Professor Ken Houk, Dr. Pengchen Ma, Dr. Arkajyoti Sengupta, Dr. Ledong Zhu. (Image courtesy: Houk Research Group / UCLA)

This article was originally published by UCLA Chemistry & Biochemistry

Professor Ken Houk’s group and the Rudi Fasan group at the University of Texas Dallas collaborated to pioneer biocatalytic synthetic pathways for 4-6 membered lactams, key structural elements in many biologically active compounds such as the antibiotic Penicillin and the Covid-19 drug Paxlovid.  The team’s paper in Nature Catalysis was recently highlighted in Chemical & Engineering News (C&EN) and the British journal Chemistry World.

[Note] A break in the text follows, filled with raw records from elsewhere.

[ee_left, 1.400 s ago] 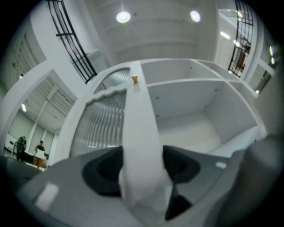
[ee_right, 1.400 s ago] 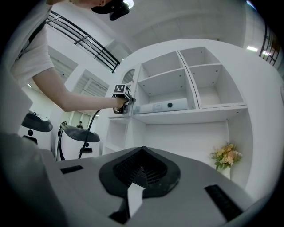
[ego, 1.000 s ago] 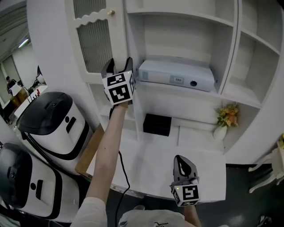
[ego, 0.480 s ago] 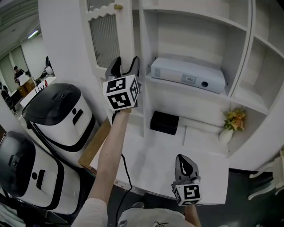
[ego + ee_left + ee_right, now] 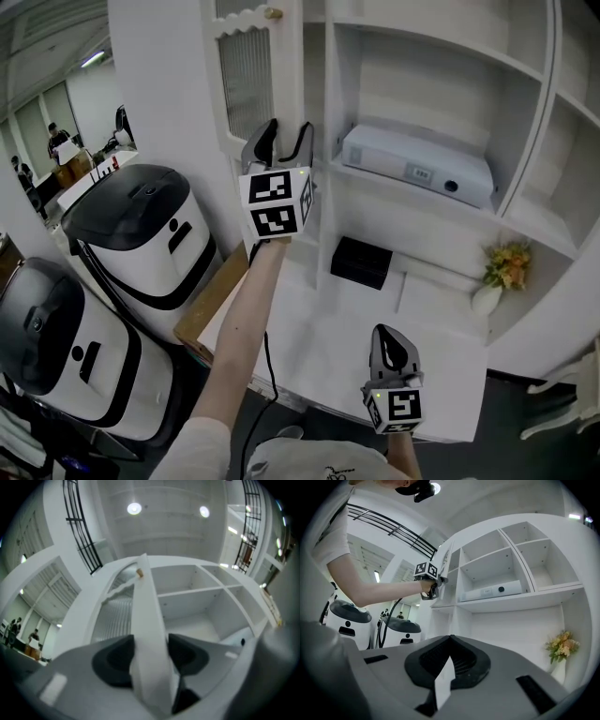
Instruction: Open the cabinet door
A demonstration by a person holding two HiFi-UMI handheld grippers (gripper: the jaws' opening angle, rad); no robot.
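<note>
The white cabinet door (image 5: 253, 84) with its ribbed panel stands swung out, its small brass knob (image 5: 273, 13) near the top. My left gripper (image 5: 281, 136) straddles the door's free edge at mid height. In the left gripper view the door edge (image 5: 145, 611) fills the gap between the jaws of the left gripper (image 5: 150, 653); the jaws are closing and both pads touch it. My right gripper (image 5: 389, 342) hangs low over the white counter, shut and empty. The right gripper view shows its tips (image 5: 450, 639) meeting, with the left gripper (image 5: 432, 590) far off at the door.
On the open shelf lies a white flat device (image 5: 417, 164), and below it a black box (image 5: 361, 262). A vase of flowers (image 5: 502, 272) stands at the right. Two black-and-white machines (image 5: 141, 234) (image 5: 56, 347) stand at the left, with a wooden board (image 5: 220, 300) against the counter (image 5: 319, 347).
The left gripper has moved along with the door's edge, and its jaws have narrowed onto that edge. The door looks turned a little further out. The right gripper has hardly moved.
</note>
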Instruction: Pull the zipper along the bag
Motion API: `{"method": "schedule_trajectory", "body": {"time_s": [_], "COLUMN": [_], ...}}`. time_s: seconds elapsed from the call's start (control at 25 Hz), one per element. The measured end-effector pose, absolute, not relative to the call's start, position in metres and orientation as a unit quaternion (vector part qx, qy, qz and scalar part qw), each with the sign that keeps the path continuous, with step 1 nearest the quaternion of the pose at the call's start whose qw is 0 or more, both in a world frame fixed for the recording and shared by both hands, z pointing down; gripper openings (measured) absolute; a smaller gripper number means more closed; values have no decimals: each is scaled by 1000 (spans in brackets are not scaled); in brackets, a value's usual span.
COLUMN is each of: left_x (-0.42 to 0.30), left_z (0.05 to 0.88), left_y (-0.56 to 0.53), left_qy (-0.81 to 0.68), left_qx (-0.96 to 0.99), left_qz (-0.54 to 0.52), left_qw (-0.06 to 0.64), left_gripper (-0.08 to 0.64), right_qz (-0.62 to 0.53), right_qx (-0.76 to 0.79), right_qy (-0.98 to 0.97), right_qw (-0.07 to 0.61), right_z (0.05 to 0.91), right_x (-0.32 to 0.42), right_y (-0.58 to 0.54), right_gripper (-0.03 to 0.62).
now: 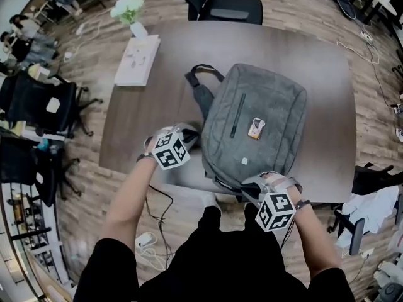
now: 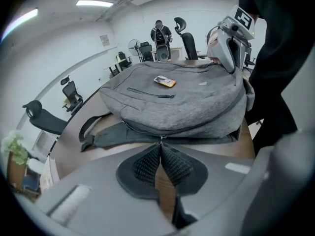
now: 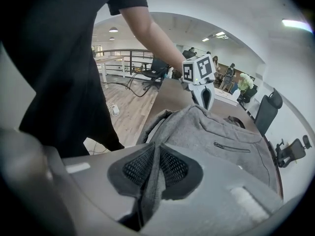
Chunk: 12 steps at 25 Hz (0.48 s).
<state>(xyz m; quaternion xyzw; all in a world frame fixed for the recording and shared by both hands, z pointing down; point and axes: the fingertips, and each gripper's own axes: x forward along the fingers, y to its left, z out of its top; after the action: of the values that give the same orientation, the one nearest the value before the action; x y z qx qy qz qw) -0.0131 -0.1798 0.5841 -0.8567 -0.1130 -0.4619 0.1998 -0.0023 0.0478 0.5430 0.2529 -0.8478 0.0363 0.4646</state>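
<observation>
A grey backpack [image 1: 258, 118] lies flat on the brown table [image 1: 302, 49]. At its near-left side, my left gripper [image 1: 192, 133] is shut on the small metal zipper pull [image 2: 161, 139], which sits right at the pad tips where the zipper line runs along the bag's [image 2: 182, 102] edge. My right gripper [image 1: 249, 186] is at the bag's near edge. In the right gripper view its jaws [image 3: 155, 149] are shut on a fold of the grey bag fabric [image 3: 150, 181]. Each gripper view shows the other gripper across the bag.
A black shoulder strap [image 1: 201, 83] trails off the bag's far-left corner. A small orange card [image 1: 255, 128] lies on the bag's top. A white book [image 1: 137, 60] and a flower vase [image 1: 129, 11] stand at the far left; an office chair [image 1: 230, 5] is behind the table.
</observation>
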Motion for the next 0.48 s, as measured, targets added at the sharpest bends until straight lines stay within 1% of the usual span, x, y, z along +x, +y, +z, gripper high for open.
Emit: {"method": "schedule_trajectory", "body": {"time_s": [0.2,0.48], "left_x": [7,54], "left_z": [590,593], "left_y": [-205,-230], "left_qy": [-184,-195], "left_qx": [-859,-847], "left_qz": [-439,-441], "left_qw": [187,222], "left_gripper": [38,40], "right_qz": [51,39], "right_qx": [220,189], "right_qy": [-859,-859], "right_qw": [460,474], "right_z": [545,549], "right_x": [0,7], "right_y": [47,51], "right_gripper": [35,38]}}
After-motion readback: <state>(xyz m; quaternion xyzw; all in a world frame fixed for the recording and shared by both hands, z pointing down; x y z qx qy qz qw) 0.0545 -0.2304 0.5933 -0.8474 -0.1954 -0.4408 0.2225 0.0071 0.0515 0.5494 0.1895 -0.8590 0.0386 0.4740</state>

Lactam rings are structural motifs that are present in numerous biologically active natural products and pharmaceuticals. The Houk group teamed up with Professor Rudi Fasan’s group at the University of Texas Dallas to develop the first biocatalytic synthetic routes for β-, γ- and δ-lactams with high yields and excellent chemo- and stereoselectivities. Engineered myoglobin mutants catalyzed cyclization of dioxazolone substrates to different-sized ring lactams in an inexpensive and environmental-friendly manner. The enzyme catalyzed routes allowed formation of bioactive alkaloid homaline and a beta-lactam drug – dapoxetine with higher yields and in fewer steps (7–8 vs. 11–12) than in previous total synthesis strategies.

The team’s paper titled “Stereoselective construction of β-, γ- and δ-lactam rings via enzymatic C–H amidation” was published in the December 2023 issue of Nature Catalysis.

(Image courtesy: Houk Research Group / UCLA)

The experiments were performed by postdoc Dr. Satyajit Roy and graduate student David Vargas in Professor Rudi Fasan’s group at the University of Texas Dallas. The computations were performed by postdocs Dr. Pengchen Ma, Dr. Arkajyoti Sengupta, and visiting scholar Dr. Ledong Zhu from Shandong University in the group of Professor Ken Houk, Distinguished Research Professor at UCLA. The computations involved DFT calculations for mechanistic elucidation and molecular dynamic simulations to understand how different mutations of the enzyme catalyst influence stereo-control.

The calculations revealed the reaction mechanism, and how the enzyme binding site controls the stereo- and regioselectivities. The computations showed how the key mutations of amino-acid residues in the active pocket (64V, 68A and 107I) influence the reaction selectivity. The reactions and key residues in active site pocket are shown below.

By coincidence, a second collaboration of the Houk and Fasan groups just came out. Their paper titled “Biocatalytic strategy for the construction of sp3-rich polycyclic compounds from directed evolution and computational modelling” was published in Nature Chemistry on February 13, 2024.